“…the dead have a way of becoming saints in the eyes of their survivors…”
Rachel Vincent, My Soul to Take
The 1982 film starts with Gandhi’s assassination. The old leader, weak and mild, greets his admirers to pray with him. A frowned and rough-looking fanatic approaches him and, after bowing, shoots him three times among a crowd of panicked people running for their lives. The viewer cannot but feel empathy for the victim since, not having watched his life’s work yet and seeing his egregious, cold and needless murder, is incapable of perceiving any other image of Gandhi other than that of not only the victim but of the hero as well. It’s apparent that the director has chosen to place his character on a pedestal, which entails beautifying aspects of a complex and controversial life. In another scene early in the film, the hero is shown in confusion and incapable of materializing his goals, with his wife replying “you are only a man”. But the film continues showing him to supposedly accomplish these plans, so the viewer is left with the impression that perhaps he was not “only a man”, but something more. Gandhi’s personality cult was born while he was still alive, amplified after his assassination and perpetuated by Attenborough’s Oscar bait film and its introduction in the modern pop culture. So let’s see if Gandhi’s idol corresponds to the historical figure.

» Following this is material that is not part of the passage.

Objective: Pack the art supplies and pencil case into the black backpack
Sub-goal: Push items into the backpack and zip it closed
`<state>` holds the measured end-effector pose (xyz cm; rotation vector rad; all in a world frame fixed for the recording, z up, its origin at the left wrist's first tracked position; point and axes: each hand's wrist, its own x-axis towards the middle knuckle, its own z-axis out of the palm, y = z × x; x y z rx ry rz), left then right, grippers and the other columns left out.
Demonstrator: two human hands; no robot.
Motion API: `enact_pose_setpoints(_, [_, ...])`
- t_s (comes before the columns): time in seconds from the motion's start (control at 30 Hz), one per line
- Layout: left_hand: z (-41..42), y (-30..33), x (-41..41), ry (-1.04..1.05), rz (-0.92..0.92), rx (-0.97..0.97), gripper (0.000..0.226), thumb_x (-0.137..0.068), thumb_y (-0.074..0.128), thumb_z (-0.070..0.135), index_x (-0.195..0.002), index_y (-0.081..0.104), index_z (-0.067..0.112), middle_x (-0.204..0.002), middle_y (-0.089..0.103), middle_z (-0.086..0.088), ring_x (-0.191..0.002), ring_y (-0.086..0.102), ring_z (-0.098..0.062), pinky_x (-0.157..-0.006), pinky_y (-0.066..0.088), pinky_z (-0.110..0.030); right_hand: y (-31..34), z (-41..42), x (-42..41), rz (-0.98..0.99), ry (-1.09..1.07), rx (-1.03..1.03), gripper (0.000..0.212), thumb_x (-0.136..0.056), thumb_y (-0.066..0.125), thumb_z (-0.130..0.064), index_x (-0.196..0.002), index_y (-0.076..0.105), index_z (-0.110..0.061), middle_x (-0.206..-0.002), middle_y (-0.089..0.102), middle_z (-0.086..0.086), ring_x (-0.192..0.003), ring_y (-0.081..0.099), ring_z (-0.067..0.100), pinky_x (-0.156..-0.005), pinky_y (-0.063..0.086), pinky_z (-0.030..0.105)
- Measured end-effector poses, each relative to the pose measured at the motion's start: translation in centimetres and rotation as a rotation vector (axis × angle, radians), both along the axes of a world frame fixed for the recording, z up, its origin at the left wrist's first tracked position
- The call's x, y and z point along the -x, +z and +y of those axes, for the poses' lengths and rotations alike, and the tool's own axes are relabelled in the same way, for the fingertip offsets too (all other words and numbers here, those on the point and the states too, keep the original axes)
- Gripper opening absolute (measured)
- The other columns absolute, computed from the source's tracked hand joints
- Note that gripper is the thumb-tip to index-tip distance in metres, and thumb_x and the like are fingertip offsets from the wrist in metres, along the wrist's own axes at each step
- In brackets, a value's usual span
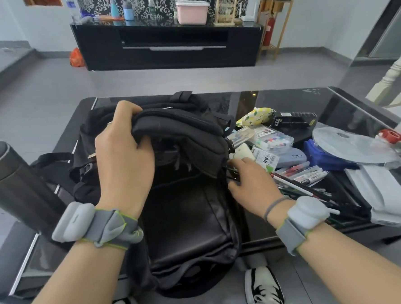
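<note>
Left hand grips the black backpack flap up, right hand fingers curled on pens at three o'clock — best keep that mouth wide.

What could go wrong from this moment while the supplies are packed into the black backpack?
1. The black backpack overhangs the table edge; added weight might pull it off.
2. The left hand alone holds the flap up; if its grip slips, the opening closes.
3. The right hand may knock the loose pens away.
</note>
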<state>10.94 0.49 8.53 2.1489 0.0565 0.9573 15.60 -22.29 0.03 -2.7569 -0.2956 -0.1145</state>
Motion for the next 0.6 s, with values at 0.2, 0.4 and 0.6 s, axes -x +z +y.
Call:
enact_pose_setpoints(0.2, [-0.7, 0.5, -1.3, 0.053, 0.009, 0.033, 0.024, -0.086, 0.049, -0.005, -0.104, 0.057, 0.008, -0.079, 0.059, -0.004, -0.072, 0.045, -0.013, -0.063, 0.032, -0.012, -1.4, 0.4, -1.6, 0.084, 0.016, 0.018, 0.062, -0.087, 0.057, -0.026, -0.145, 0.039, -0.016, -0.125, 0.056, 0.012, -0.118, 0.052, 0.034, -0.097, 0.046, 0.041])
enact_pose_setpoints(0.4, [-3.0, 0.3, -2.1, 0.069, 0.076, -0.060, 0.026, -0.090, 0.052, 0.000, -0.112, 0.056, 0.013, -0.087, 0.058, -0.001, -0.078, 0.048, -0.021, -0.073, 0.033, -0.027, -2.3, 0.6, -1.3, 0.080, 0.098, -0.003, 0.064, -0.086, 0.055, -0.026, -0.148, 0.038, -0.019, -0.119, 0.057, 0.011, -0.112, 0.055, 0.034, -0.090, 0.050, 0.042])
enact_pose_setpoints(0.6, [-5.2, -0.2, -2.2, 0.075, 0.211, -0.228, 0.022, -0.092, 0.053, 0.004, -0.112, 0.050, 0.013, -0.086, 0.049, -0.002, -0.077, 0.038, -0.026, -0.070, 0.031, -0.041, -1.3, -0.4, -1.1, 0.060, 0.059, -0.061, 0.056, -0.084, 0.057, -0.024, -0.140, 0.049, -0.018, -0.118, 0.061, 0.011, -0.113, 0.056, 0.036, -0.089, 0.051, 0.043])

For someone to say that Gandhi drove the British out of India betrays a simplified reading of history. The British, after the end of the Second World War, were forced to forget any hope of maintaining their Empire, and retracted from every part of the world they had been occupying. They could no longer justify their colonial adventures after the defeat of the great enemy, the imperialistic national socialism of Germany. The Empire was essentially bankrupt due to the war and lacked army capabilities as well as an ideological basis for continuing to exist in its current state. Already after the end of the Great War it could be foreseen that the days of the British Empire were numbered. The question was not if but when the time would come. Gandhi had sided with the idea of independence for India from the moment this had become obvious and managed to inspire his compatriots to resist their foreign oppressors. But he had not identified an enemy in the face of the British per se, but on the modernism that accompanied their presence in his homeland. He claimed that the new nation would have to condemn industry and technology and reinvent itself on the rhythms of the life in a village and the loom (which he himself worked on symbolically for two hours every day until his death).
Nehru (the first Prime Minister of independent India, central figure of the independence movement and a source of retort to Gandhi) considered this to be utterly wrong and impossible. He thought these ideas illustrated his love and admiration for poverty, misery and the ascetic life. In the end, it was Nehru who would negotiate the terms of independence.
Gandhi seemed to understand neither political philosophy nor what exactly words like ‘fascism’, ‘capitalism’ and ‘Marxism’ meant. Concerning the dilemma capitalism/communism, on which he was asked, he suggested an alternative between the two economic systems. A rich person, he thought, could maintain his wealth and own a factory, but he should be aware of the social responsibility that his position entails and work side by side with the workers he employs. This way of thinking, which he develops with abstractions and moralizations, reminds one more of a high school student essay rather than the words of an illuminated wise leader. He did identify certain systemic problems in democracy, as others had, like the fact that it is vulnerable to pressures from the ruling class, which would not hesitate to use violence to protect its interests, but he would nullify his attempts to contribute in surpassing such problems by equating all forms of government and saying that all democracy does is give a choice to the electorate; a choice he thought to be merely a cover for the reality of the class power oppression.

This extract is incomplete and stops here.